◆ Aim of the task: Write the records out exactly as shown. No pictures.

------------

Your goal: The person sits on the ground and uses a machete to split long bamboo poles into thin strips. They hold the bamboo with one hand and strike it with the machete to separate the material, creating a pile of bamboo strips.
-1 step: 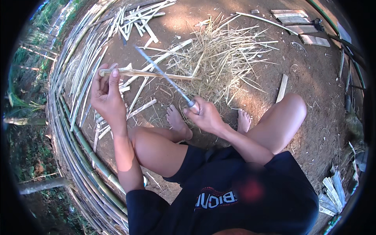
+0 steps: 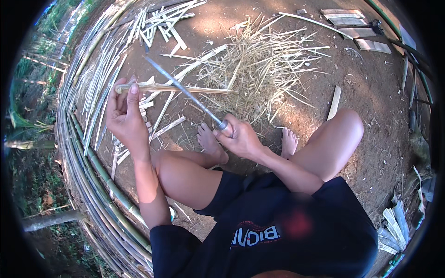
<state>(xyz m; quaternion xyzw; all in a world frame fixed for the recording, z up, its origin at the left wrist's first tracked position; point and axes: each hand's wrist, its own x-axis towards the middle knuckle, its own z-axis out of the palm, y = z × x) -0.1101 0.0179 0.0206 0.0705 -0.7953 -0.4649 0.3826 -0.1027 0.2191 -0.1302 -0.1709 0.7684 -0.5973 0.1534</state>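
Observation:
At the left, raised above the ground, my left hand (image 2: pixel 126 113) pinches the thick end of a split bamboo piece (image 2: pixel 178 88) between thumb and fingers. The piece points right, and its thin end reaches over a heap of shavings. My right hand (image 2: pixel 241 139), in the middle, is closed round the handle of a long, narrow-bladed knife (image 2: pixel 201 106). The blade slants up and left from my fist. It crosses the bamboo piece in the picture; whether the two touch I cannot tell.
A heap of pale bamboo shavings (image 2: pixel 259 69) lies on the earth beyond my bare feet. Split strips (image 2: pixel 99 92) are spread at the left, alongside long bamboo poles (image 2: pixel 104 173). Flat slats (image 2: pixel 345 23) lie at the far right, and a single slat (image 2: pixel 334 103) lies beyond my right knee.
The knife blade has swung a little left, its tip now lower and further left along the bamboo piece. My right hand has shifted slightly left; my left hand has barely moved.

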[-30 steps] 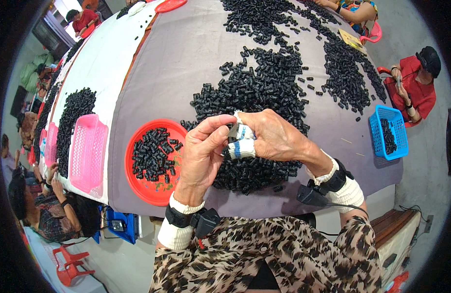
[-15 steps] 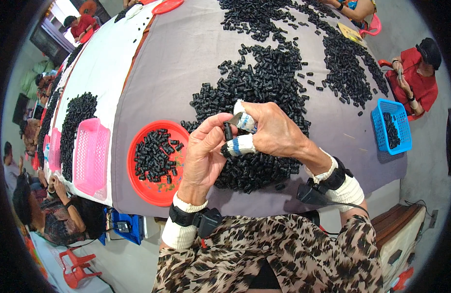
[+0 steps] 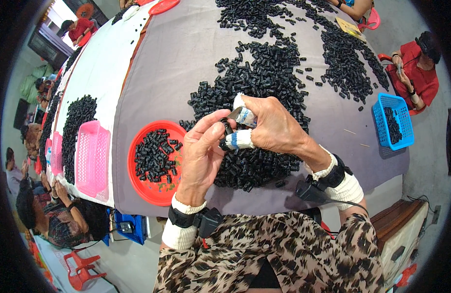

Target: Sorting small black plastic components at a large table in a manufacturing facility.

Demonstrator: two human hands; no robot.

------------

◆ Reply:
Your goal: The person sits on the ground and uses a machete to split long bamboo poles into thin strips. They hold the bamboo with one hand and strike it with the machete to separate the material, creating a pile of bamboo strips.
-1 step: 
+0 steps: 
<state>(xyz m; quaternion xyzw; all in a world frame fixed for the recording, z up, its origin at the left wrist's first tracked position; point and axes: each hand's wrist, its own x-axis towards the middle knuckle, its own z-axis out of the palm, y = z × x) -0.1101 0.0179 0.0206 0.0705 -0.7953 -0.4649 0.3826 -0.1027 0.2191 -0.1302 -0.1709 0.7684 -0.5973 0.1534</state>
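Observation:
At the left, raised above the ground, my left hand (image 2: pixel 126 113) pinches the thick end of a split bamboo piece (image 2: pixel 178 88) between thumb and fingers. The piece points right, and its thin end reaches over a heap of shavings. My right hand (image 2: pixel 241 139), in the middle, is closed round the handle of a long, narrow-bladed knife (image 2: pixel 201 106). The blade slants up and left from my fist. It crosses the bamboo piece in the picture; whether the two touch I cannot tell.
A heap of pale bamboo shavings (image 2: pixel 259 69) lies on the earth beyond my bare feet. Split strips (image 2: pixel 99 92) are spread at the left, alongside long bamboo poles (image 2: pixel 104 173). Flat slats (image 2: pixel 345 23) lie at the far right, and a single slat (image 2: pixel 334 103) lies beyond my right knee.
The knife blade has swung a little left, its tip now lower and further left along the bamboo piece. My right hand has shifted slightly left; my left hand has barely moved.
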
[-30 steps] 
[-15 steps] 
[+0 steps] 

Target: Sorting small black plastic components at a large table in a manufacturing facility.

Demonstrator: two human hands; no robot.

Nothing remains to be added to the output.